Aim of the task
All lines with the word "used" are to be found and copied from the listing.

Information supplied
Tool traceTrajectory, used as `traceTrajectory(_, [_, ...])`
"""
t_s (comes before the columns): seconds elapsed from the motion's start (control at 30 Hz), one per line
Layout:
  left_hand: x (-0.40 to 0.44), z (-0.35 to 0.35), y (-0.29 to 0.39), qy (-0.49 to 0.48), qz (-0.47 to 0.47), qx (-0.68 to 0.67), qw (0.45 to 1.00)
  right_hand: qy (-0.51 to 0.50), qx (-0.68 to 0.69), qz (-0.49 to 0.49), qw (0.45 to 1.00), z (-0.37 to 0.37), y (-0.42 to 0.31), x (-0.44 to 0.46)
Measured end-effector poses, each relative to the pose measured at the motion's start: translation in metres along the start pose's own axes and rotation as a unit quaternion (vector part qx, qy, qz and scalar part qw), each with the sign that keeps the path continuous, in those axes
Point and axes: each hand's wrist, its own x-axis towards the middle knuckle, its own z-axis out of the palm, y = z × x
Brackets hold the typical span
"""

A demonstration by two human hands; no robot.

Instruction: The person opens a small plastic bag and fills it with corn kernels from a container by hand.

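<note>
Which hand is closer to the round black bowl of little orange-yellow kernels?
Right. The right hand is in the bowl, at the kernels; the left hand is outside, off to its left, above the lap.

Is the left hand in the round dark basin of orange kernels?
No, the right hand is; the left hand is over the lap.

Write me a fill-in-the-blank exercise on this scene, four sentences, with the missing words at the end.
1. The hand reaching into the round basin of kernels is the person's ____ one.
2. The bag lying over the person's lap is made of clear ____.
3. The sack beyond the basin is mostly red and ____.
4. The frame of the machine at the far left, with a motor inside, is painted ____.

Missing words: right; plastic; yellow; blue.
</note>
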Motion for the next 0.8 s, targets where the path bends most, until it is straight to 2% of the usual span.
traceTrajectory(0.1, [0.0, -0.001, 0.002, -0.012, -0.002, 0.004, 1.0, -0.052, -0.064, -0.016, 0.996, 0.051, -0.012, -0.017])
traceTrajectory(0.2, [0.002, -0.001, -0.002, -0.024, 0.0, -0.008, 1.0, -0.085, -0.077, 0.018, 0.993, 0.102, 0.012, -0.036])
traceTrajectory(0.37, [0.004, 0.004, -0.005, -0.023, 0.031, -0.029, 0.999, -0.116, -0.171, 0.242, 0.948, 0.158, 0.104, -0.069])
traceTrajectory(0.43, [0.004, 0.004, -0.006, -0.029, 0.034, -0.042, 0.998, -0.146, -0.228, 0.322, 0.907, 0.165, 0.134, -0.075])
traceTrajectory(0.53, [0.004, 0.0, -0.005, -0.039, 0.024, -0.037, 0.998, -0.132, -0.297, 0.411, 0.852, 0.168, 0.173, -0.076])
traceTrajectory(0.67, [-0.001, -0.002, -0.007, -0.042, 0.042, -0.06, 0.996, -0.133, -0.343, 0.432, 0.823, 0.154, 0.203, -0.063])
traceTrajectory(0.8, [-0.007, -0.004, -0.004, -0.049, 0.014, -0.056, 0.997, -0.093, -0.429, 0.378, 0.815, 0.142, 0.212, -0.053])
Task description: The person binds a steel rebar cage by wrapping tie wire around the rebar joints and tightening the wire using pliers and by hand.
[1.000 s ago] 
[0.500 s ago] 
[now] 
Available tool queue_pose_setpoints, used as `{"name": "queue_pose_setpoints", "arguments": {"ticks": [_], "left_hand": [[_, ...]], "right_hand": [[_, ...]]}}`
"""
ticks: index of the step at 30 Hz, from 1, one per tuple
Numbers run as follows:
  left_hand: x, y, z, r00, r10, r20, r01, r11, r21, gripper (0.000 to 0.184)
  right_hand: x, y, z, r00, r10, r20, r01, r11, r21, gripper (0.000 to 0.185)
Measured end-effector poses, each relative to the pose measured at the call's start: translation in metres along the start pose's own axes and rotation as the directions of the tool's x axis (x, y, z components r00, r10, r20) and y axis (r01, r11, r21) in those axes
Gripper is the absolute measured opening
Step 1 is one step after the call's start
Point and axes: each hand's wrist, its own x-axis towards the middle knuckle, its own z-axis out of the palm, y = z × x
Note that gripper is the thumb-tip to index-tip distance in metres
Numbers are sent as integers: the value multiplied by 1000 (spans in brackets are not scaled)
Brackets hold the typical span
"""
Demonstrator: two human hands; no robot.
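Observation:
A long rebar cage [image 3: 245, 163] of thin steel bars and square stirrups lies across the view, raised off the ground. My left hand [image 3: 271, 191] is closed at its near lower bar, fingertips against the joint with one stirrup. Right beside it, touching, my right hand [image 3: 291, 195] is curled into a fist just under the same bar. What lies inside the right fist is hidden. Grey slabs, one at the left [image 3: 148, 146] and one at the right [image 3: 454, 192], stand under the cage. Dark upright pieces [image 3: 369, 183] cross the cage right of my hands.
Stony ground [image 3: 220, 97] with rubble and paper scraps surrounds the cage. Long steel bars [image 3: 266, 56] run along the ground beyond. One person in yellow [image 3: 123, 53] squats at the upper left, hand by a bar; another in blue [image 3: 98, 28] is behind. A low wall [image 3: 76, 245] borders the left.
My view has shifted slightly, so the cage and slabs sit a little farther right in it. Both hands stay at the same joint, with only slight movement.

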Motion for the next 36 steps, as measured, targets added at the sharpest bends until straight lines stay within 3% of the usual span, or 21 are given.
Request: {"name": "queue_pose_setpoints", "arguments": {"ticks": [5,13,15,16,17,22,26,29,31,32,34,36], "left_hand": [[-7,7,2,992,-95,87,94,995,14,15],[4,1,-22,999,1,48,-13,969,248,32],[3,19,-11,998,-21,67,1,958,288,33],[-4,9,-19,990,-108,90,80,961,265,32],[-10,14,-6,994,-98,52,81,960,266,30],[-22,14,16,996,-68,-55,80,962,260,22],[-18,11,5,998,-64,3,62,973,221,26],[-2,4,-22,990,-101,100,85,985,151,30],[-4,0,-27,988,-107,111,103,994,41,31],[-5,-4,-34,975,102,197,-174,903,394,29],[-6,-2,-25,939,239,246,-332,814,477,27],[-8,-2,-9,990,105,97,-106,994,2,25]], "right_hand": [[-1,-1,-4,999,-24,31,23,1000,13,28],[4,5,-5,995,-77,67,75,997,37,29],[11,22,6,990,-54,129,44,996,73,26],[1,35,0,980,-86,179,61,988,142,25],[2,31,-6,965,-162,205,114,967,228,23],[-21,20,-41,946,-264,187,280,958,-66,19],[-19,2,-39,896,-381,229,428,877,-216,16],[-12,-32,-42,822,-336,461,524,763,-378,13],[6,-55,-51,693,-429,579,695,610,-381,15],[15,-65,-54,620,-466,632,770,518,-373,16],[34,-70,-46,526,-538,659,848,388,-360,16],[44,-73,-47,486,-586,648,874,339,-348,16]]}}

Written answer
Tool traceTrajectory, used as `traceTrajectory(_, [_, ...])`
Available tool queue_pose_setpoints, used as `{"name": "queue_pose_setpoints", "arguments": {"ticks": [_], "left_hand": [[_, ...]], "right_hand": [[_, ...]]}}`

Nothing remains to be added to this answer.